When I reported to Wright Field in the summer of 1945, the personnel looked at my records and saw that I was a fighter pilot, but the one thing that caught their eye was that I was a maintenance officer, meaning that I had been trained as a crew chief in aviation maintenance, and then when I served in my fighter squadron in combat, I served as the maintenance officer. You know, running the crew chiefs and the maintenance guys. When I got back, they saw this, and there was a vacancy in a fighter test section there in the flight test division that needed a maintenance officer. And they assigned me there. I had hangars full of every kind of airplane that we were flying. It was interesting to me, because I got to fly every airplane. After they were worked on, then the maintenance officer had to take them up and check all the systems out, and sign them off, and then you turn them over to the test pilots to do their test work in them.
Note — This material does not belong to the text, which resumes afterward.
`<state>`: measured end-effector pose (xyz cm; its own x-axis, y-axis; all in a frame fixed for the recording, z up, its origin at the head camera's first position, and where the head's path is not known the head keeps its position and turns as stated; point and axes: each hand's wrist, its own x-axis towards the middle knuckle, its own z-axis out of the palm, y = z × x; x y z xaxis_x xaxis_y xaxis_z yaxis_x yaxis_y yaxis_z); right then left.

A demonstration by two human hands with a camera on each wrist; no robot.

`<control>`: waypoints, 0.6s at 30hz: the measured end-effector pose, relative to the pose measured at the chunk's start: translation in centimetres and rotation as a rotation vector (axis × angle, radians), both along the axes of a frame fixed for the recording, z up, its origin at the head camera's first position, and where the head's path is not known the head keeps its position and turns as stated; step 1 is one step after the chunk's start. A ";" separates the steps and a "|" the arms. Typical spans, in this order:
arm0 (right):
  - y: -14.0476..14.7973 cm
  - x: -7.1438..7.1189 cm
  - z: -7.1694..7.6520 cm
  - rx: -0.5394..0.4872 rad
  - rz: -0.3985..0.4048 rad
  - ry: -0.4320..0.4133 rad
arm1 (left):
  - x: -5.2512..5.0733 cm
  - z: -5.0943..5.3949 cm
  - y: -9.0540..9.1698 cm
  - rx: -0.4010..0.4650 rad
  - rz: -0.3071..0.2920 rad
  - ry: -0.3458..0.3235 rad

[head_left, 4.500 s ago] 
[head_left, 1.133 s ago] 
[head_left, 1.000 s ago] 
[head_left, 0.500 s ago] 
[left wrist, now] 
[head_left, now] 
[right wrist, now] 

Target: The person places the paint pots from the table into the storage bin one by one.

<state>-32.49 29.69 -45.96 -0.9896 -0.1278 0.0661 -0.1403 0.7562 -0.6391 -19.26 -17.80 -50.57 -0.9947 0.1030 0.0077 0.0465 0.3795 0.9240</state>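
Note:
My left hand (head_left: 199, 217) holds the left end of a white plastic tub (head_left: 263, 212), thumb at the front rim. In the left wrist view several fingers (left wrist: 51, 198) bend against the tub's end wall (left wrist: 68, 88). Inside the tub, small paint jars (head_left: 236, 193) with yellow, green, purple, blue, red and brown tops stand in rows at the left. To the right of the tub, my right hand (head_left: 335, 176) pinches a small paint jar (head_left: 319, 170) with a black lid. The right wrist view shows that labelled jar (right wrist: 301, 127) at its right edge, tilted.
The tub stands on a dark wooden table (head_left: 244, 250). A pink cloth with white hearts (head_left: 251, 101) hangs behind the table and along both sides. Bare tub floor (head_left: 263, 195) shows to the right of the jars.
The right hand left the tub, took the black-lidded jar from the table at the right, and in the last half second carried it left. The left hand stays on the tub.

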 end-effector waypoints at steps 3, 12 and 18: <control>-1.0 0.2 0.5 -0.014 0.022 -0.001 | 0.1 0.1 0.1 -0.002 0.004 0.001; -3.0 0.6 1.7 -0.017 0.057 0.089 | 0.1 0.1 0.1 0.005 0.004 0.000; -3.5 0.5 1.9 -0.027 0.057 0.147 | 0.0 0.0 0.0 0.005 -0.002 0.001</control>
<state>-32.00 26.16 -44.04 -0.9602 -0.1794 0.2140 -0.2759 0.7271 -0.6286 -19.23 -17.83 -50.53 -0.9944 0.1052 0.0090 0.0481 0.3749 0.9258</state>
And that’s how I got to Wright Field.

Now, over the next year, or six months, I put on many air shows in jets all over the United States. Colonel Boyd, who was chief of the flight test division, watched a few of those air shows and he was impressed. He noticed also that me being a maintenance officer, I never had any trouble with my airplanes. If something happened to them, I could fix them, and I always brought them home. So, that’s when he approached me in December, 1945. He said, “Would you like to go to the test pilot school?” I said, “Well, I only have a high school education and it might be kind of tough for me, the academic requirements.” He said, “No, you can make out.” And so I went into the test pilot school, and that’s what got me started in the test program. And then later, when the X-1 came along, in 1947, he selected me for the test program. And the reason he did was that I understood machinery, and obviously could fly an airplane.